# [WORK TO COMPLETE]
The output is the lines below from the one with "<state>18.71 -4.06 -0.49" through the one with "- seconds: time", both included, printed exactly and with no other line.

[Recorded data]
»»

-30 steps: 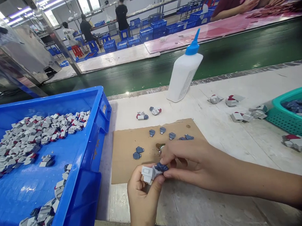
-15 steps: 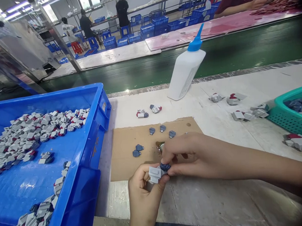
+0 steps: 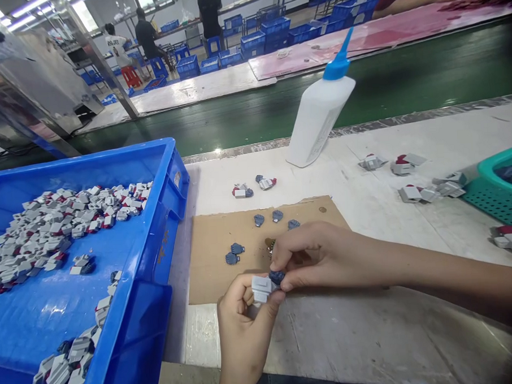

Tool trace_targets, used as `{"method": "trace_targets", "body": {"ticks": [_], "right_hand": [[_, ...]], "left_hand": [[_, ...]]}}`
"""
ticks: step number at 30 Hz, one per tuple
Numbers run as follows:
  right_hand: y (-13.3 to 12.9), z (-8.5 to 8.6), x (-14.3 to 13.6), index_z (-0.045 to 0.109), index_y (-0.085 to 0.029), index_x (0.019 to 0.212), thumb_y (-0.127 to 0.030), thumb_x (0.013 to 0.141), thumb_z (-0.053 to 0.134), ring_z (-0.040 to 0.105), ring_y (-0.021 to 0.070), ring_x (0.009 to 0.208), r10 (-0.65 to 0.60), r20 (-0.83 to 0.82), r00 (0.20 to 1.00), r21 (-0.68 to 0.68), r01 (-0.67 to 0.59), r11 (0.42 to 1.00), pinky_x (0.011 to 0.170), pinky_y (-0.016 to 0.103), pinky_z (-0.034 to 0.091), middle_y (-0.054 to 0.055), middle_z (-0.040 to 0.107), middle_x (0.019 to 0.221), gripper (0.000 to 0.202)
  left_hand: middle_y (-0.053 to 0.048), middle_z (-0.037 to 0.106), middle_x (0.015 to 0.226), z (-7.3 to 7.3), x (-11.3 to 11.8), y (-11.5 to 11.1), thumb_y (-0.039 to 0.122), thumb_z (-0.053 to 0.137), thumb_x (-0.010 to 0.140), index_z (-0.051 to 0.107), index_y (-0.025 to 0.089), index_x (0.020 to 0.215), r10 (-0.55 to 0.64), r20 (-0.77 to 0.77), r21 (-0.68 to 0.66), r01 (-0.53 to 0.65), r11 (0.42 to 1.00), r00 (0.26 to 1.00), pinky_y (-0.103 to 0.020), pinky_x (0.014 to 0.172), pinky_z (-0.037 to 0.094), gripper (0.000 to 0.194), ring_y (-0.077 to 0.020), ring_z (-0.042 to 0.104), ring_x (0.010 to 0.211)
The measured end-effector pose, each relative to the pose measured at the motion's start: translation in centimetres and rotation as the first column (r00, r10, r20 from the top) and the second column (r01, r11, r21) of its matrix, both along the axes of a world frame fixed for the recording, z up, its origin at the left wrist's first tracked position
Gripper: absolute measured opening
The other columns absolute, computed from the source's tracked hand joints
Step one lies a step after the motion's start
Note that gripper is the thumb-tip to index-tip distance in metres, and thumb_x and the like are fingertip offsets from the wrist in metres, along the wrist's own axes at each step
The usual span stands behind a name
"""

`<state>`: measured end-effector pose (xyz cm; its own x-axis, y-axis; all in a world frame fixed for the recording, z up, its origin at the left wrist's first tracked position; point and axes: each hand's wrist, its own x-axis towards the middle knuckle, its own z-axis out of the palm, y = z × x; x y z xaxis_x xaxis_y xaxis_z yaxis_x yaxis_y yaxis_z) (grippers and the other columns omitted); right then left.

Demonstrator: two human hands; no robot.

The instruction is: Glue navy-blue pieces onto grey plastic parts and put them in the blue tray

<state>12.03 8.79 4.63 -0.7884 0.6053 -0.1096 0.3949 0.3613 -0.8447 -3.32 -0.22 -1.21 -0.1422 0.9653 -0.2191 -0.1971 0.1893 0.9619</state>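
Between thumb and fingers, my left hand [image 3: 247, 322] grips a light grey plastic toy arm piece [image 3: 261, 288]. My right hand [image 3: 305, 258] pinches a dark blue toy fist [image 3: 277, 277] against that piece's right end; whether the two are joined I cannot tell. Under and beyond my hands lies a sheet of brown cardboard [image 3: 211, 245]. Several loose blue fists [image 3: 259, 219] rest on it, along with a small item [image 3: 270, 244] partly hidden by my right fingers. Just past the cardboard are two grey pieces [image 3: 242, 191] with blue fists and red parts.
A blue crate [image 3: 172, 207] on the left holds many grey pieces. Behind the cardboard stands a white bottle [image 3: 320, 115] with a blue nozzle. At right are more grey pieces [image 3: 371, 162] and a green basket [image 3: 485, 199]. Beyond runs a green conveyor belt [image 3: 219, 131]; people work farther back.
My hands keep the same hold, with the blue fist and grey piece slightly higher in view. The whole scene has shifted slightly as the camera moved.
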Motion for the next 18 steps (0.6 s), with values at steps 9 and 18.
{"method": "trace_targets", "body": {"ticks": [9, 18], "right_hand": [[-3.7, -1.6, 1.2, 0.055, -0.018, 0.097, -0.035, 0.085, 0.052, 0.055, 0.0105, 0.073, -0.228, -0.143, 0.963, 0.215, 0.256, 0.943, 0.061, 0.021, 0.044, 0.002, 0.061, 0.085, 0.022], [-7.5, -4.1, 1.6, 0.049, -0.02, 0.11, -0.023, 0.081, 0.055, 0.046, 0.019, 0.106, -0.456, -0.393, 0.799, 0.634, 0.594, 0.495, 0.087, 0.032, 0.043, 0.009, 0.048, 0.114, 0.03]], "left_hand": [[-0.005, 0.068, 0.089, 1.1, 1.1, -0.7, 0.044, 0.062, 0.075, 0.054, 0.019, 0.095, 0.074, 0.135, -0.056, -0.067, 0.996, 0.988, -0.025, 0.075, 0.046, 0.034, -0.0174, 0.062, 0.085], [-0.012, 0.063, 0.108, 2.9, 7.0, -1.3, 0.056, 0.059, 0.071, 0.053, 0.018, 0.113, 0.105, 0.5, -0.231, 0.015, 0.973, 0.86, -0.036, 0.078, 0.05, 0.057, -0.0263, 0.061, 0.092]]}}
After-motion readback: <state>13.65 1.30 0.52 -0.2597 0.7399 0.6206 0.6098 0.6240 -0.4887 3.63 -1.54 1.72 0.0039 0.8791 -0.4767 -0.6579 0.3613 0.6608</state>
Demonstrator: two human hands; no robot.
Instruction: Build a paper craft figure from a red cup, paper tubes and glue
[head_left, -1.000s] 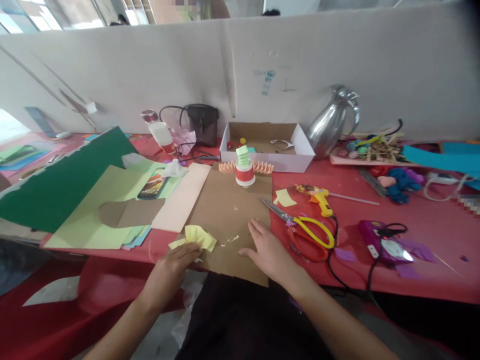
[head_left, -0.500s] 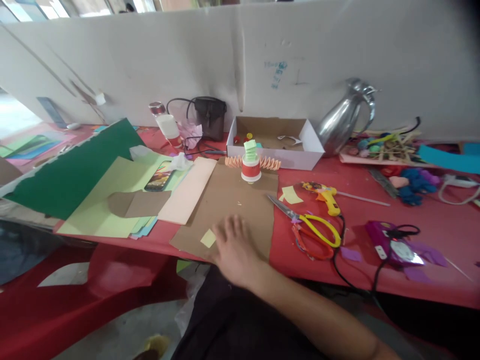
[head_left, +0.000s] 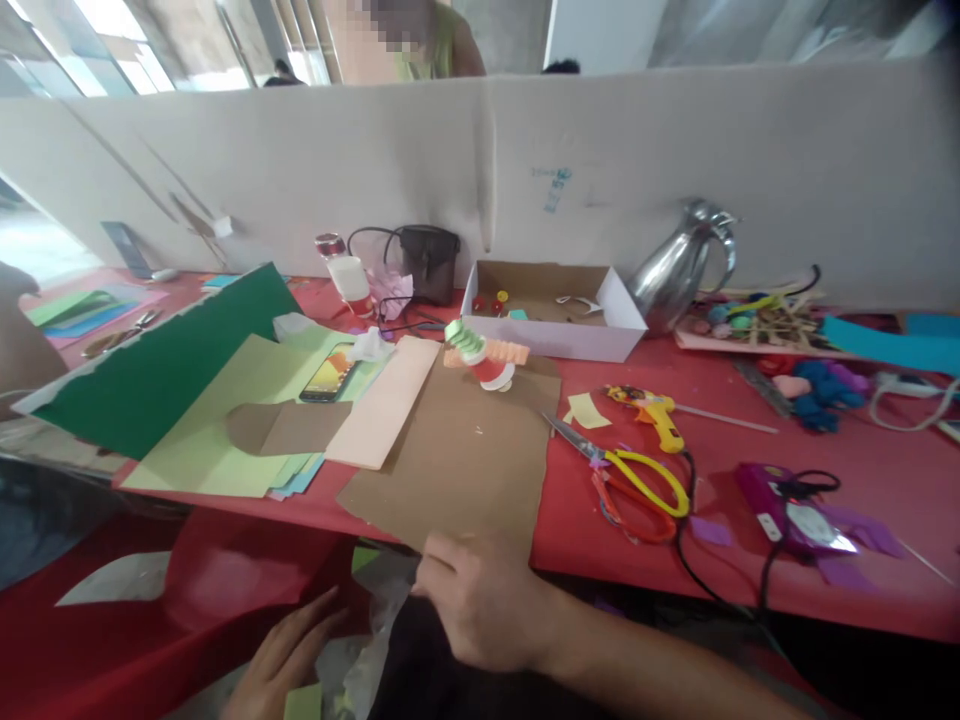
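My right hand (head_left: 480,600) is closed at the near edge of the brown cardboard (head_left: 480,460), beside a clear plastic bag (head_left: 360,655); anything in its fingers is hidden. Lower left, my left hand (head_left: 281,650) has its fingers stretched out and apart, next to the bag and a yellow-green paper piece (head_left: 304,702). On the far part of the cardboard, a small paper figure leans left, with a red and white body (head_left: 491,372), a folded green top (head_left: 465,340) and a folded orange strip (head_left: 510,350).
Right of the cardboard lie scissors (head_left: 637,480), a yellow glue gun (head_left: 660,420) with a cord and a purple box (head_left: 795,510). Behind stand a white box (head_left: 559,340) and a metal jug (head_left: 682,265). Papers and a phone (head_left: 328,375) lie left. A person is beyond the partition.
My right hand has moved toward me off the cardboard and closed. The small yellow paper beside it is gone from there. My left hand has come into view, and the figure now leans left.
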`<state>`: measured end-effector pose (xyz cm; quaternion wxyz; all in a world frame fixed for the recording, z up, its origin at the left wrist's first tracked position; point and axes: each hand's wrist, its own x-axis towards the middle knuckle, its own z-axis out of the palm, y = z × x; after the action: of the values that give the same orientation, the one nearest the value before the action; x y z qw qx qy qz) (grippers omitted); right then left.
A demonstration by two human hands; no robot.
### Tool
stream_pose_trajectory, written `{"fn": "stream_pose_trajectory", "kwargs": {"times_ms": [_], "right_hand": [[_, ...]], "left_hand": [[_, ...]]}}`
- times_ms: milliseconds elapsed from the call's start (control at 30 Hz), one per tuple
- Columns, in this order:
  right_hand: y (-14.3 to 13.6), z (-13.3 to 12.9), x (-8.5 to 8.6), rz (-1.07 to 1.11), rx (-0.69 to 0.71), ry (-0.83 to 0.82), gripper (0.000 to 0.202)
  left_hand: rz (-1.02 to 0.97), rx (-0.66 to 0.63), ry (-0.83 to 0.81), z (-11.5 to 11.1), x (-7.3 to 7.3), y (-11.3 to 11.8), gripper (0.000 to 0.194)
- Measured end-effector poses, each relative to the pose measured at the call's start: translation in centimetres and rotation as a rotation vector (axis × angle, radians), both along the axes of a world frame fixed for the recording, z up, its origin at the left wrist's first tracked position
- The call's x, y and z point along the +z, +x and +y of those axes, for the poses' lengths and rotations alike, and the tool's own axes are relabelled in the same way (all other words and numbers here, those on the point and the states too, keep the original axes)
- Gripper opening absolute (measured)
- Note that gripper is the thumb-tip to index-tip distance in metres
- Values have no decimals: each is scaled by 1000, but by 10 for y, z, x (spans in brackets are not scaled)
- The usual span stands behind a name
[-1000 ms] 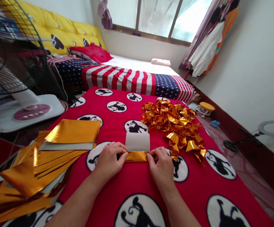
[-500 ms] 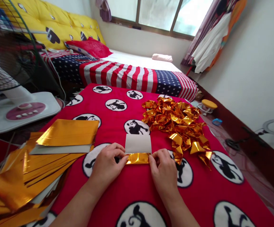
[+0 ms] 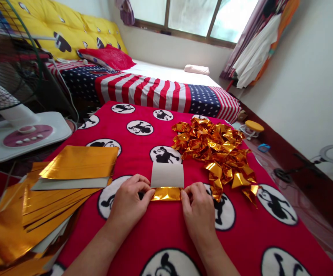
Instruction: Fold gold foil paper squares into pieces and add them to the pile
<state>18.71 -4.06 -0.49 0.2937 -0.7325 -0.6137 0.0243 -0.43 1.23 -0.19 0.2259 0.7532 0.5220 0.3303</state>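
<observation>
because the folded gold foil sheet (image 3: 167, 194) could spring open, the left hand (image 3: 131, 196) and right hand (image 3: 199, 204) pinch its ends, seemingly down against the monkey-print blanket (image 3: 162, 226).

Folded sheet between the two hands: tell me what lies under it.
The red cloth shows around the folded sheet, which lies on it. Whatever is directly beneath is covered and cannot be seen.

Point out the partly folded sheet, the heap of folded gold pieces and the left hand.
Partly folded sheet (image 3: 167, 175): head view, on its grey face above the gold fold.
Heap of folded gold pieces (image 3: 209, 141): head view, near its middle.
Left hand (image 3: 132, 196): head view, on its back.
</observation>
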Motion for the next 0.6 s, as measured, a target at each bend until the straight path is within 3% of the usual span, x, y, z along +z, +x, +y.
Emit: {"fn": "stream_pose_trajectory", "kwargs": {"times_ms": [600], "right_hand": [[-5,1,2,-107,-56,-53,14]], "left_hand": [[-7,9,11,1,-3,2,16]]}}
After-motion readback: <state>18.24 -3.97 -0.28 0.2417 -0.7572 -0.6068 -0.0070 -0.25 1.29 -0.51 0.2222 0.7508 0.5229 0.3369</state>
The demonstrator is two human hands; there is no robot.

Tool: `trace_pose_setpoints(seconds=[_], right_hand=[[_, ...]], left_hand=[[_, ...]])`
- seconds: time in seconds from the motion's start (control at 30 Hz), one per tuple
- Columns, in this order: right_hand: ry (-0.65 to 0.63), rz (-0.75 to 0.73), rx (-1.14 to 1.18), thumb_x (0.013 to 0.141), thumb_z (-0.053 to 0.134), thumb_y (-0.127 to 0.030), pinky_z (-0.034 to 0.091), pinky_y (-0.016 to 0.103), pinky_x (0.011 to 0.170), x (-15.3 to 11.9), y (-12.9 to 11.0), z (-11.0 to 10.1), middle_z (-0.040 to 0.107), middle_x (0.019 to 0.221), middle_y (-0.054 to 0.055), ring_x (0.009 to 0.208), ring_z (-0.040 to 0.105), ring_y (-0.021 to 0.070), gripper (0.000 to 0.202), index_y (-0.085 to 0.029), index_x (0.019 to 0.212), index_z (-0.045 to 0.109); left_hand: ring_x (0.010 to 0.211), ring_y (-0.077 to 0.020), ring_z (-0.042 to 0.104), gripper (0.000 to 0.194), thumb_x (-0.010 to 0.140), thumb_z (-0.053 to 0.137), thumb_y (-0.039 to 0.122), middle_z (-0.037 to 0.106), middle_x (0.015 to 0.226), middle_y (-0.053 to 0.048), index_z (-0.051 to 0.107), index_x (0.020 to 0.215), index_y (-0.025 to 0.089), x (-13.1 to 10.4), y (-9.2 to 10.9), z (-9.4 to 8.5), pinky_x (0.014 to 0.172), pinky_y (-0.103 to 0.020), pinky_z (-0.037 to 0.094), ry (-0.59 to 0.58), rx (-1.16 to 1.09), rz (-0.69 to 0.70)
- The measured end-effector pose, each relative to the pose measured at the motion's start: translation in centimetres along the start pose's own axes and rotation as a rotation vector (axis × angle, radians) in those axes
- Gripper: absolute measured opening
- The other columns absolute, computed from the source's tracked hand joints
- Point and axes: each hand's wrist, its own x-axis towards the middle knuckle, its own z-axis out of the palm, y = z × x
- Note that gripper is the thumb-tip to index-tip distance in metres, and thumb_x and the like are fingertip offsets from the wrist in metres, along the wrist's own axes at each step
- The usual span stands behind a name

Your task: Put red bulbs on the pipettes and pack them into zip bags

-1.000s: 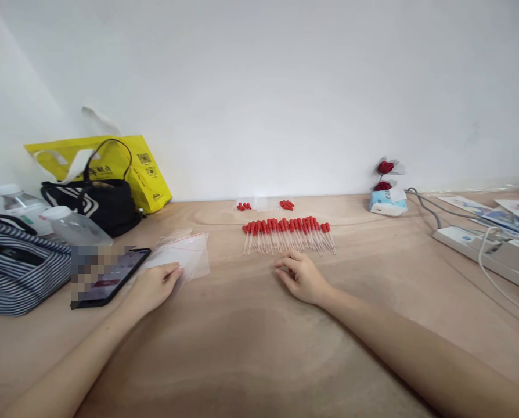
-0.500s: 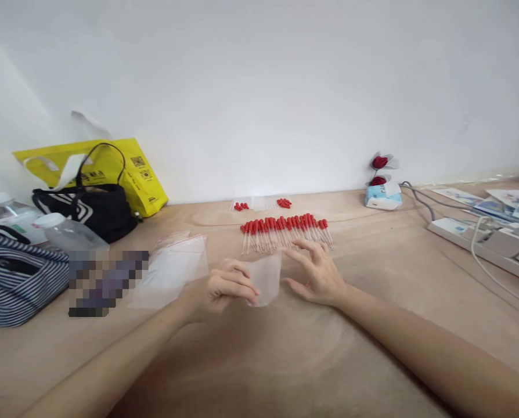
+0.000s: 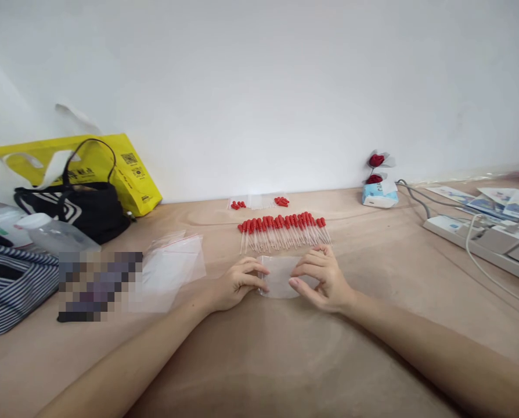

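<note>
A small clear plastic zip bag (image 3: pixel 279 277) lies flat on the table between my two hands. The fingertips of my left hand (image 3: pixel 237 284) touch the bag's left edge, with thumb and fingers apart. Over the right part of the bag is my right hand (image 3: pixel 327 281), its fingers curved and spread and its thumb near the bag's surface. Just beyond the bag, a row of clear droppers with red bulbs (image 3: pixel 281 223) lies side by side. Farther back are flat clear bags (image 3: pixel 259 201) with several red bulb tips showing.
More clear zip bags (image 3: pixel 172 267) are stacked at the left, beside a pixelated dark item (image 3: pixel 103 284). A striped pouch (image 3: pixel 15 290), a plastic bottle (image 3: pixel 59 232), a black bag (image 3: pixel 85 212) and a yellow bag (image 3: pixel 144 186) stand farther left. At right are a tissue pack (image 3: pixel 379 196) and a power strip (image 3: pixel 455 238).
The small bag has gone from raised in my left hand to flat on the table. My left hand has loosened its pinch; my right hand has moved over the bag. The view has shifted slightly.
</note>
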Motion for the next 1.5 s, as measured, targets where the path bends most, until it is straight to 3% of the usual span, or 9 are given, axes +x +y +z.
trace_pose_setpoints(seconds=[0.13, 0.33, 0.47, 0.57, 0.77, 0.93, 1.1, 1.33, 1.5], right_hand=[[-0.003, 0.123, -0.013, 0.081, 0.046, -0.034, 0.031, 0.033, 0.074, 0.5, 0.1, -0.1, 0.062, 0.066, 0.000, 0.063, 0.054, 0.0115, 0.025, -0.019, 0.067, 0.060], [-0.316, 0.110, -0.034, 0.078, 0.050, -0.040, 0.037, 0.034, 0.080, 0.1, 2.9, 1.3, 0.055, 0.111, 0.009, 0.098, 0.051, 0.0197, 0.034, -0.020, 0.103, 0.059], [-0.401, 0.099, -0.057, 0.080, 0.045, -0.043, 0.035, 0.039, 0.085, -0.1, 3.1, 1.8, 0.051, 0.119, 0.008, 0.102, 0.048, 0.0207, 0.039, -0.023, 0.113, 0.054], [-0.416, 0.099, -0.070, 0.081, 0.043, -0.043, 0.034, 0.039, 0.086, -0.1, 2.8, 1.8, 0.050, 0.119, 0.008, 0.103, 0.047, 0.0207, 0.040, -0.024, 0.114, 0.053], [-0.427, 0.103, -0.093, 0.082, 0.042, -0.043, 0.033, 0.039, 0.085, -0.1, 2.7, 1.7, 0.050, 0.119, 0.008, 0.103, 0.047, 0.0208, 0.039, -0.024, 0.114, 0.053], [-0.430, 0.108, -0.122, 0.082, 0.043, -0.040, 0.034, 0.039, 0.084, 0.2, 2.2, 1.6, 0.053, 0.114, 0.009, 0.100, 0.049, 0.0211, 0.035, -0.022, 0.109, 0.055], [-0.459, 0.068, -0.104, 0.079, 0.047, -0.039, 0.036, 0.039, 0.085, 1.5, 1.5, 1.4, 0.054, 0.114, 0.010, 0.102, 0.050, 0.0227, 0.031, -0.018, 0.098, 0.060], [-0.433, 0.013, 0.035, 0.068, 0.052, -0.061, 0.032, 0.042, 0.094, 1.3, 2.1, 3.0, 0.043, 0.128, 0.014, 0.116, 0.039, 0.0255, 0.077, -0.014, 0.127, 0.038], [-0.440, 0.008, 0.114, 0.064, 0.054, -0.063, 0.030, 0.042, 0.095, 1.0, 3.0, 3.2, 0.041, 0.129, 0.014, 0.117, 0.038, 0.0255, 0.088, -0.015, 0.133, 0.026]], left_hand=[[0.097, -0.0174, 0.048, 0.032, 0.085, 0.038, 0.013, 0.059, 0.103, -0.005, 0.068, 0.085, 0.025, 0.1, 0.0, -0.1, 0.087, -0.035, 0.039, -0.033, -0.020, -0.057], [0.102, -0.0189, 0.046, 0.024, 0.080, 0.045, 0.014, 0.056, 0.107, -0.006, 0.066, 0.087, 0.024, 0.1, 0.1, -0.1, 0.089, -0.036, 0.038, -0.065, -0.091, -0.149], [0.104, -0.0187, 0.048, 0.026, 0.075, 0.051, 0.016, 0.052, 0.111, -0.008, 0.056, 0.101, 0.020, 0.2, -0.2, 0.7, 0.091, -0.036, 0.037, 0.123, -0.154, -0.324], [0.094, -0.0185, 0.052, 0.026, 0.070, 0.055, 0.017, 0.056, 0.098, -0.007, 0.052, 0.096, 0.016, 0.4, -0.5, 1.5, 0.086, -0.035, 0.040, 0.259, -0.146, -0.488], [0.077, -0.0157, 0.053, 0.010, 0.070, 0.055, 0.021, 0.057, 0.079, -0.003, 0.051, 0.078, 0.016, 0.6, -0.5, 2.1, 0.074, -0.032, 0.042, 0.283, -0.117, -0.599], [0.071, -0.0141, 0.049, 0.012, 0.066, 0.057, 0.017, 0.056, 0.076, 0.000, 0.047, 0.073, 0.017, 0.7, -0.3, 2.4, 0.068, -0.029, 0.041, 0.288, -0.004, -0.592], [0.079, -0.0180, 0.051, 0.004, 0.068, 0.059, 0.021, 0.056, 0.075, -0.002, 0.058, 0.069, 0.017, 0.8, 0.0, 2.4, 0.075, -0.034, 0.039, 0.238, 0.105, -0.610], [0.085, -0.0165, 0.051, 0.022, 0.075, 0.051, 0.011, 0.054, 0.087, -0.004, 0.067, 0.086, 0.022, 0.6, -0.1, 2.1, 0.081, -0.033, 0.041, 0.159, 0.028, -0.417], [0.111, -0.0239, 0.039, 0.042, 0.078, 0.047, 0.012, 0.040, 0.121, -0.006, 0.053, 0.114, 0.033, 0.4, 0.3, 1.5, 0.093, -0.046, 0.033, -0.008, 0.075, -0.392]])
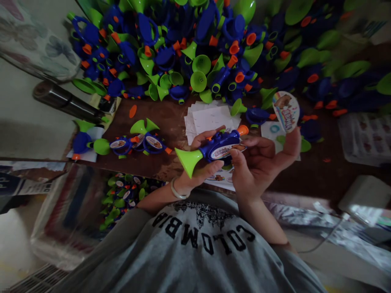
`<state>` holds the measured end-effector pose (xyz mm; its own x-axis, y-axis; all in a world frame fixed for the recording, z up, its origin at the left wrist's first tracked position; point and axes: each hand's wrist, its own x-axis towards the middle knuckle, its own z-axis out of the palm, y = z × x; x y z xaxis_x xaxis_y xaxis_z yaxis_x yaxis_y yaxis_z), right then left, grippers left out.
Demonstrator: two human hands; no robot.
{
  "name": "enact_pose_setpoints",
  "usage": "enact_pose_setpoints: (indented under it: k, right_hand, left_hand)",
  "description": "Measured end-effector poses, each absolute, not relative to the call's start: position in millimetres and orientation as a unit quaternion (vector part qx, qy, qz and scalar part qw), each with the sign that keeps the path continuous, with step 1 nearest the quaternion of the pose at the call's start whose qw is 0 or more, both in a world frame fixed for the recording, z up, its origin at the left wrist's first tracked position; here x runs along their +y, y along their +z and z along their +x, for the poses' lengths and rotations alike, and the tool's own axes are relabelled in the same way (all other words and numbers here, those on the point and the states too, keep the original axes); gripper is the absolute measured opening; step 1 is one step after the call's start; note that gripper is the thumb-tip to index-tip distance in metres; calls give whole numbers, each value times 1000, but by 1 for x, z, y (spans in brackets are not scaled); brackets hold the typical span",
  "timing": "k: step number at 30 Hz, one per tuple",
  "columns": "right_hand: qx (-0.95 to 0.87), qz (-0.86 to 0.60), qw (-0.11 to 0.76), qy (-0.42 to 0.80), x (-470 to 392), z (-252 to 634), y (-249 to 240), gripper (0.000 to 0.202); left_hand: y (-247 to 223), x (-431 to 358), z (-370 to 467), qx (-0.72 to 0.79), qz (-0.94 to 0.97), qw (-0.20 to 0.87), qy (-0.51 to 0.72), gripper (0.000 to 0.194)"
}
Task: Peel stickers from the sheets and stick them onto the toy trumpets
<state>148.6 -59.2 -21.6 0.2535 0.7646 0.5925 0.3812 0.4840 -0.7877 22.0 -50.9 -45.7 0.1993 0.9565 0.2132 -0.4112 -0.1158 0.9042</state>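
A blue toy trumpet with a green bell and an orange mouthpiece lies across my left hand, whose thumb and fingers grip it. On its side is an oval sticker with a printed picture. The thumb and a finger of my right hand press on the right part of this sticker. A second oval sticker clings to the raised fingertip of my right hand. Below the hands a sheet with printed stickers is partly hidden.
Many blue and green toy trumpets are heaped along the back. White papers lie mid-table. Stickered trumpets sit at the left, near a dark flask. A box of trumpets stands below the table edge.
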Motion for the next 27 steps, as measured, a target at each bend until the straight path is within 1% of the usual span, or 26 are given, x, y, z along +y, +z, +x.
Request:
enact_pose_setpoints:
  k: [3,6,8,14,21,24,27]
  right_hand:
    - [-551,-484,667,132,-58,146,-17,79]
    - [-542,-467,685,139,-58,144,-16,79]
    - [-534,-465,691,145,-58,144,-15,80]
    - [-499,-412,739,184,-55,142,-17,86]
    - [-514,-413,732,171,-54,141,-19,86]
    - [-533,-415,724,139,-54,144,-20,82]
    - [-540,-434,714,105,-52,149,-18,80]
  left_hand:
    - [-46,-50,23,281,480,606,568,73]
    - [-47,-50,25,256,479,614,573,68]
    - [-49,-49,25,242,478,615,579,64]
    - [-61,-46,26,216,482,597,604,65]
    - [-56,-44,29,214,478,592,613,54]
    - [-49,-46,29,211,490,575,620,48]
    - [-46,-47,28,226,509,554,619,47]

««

# [SOLUTION FOR THIS PROBLEM]
<state>18.71 -4.06 -0.49 0.2937 -0.7325 -0.6137 0.0243 -0.43 1.23 -0.19 0.2259 0.7532 0.5220 0.3303</state>
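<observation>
because the folded gold foil sheet (image 3: 167, 194) could spring open, the left hand (image 3: 131, 196) and right hand (image 3: 199, 204) pinch its ends, seemingly down against the monkey-print blanket (image 3: 162, 226).

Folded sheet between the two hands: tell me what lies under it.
The red cloth shows around the folded sheet, which lies on it. Whatever is directly beneath is covered and cannot be seen.

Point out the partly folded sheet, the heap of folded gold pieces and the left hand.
Partly folded sheet (image 3: 167, 175): head view, on its grey face above the gold fold.
Heap of folded gold pieces (image 3: 209, 141): head view, near its middle.
Left hand (image 3: 132, 196): head view, on its back.
</observation>
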Motion for the next 0.6 s, as measured, a target at each bend until the straight path is within 3% of the usual span, x, y, z along +z, +x, +y.
Emit: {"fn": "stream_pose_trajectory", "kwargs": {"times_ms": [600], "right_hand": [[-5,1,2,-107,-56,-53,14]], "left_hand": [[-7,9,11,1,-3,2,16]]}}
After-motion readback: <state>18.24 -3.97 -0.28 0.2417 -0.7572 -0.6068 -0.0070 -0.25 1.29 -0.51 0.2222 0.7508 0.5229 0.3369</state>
The demonstrator is two human hands; there is no robot.

Tool: `trace_pose_setpoints(seconds=[_], right_hand=[[_, ...]], left_hand=[[_, ...]])`
- seconds: time in seconds from the motion's start (control at 30 Hz), one per tuple

Nothing more is needed to finish the exercise.